KAVANAUGH, Circuit Judge: Exercising its statutory
authority to ensure that rates for the sale of wholesale electric
power are just and reasonable, the Federal Energy Regulatory
Commission generally allows wholesale electricity sellers to
sell at market-based rates – unless the wholesaler possesses
market power in a particular region, in which case it must
make sales at cost-based prices. FERC’s approach raises the
issue at the heart of this dispute: Suppose a wholesaler sells
energy in a region where it has market power but the energy
ultimately is used in a region where the wholesaler does not
possess market power.

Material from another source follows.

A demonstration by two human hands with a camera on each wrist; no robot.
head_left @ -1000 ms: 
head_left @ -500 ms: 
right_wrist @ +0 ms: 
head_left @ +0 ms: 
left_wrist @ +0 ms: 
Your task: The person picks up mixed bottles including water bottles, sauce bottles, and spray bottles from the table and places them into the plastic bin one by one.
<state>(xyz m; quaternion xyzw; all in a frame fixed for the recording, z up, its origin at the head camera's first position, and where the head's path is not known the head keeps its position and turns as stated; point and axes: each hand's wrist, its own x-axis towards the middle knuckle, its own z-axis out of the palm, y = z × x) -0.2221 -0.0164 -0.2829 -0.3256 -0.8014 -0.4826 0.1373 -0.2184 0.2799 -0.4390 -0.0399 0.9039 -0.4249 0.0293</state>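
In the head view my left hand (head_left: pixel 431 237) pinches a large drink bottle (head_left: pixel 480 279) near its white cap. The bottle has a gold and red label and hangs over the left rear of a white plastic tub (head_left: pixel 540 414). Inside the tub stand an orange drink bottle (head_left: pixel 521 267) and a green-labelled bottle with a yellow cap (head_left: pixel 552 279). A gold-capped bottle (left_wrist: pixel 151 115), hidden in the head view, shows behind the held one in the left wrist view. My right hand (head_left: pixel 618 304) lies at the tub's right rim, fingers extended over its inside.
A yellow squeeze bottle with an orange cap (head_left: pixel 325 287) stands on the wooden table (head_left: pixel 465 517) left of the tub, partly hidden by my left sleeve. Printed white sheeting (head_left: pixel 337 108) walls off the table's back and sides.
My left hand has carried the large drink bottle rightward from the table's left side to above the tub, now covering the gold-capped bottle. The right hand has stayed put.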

Because of the difficulty in
monitoring transactions to determine where energy is
ultimately used, the Commission has ruled that the dispositive
factor in those circumstances is whether the wholesaler has
market power at the point of sale – not where the energy is
actually used or “sinks.” See Order No. 697, Market-Based
Rates for Wholesale Sales of Electric Energy, Capacity and
Ancillary Services by Public Utilities, 72 Fed. Reg. 39,904,
40,000 (July 20, 2007).
In this case, the Commission followed the point of sale
test – not a sink-based test – and ordered two electricity
wholesalers to make refunds to customers to the extent they
had previously made sales in areas where they have market
power at market-based prices. The wholesalers challenge the
Commission’s decision as arbitrary and capricious under the
Administrative Procedure Act. We conclude that FERC’s
decision was reasonable, and we therefore deny the petitions
for review.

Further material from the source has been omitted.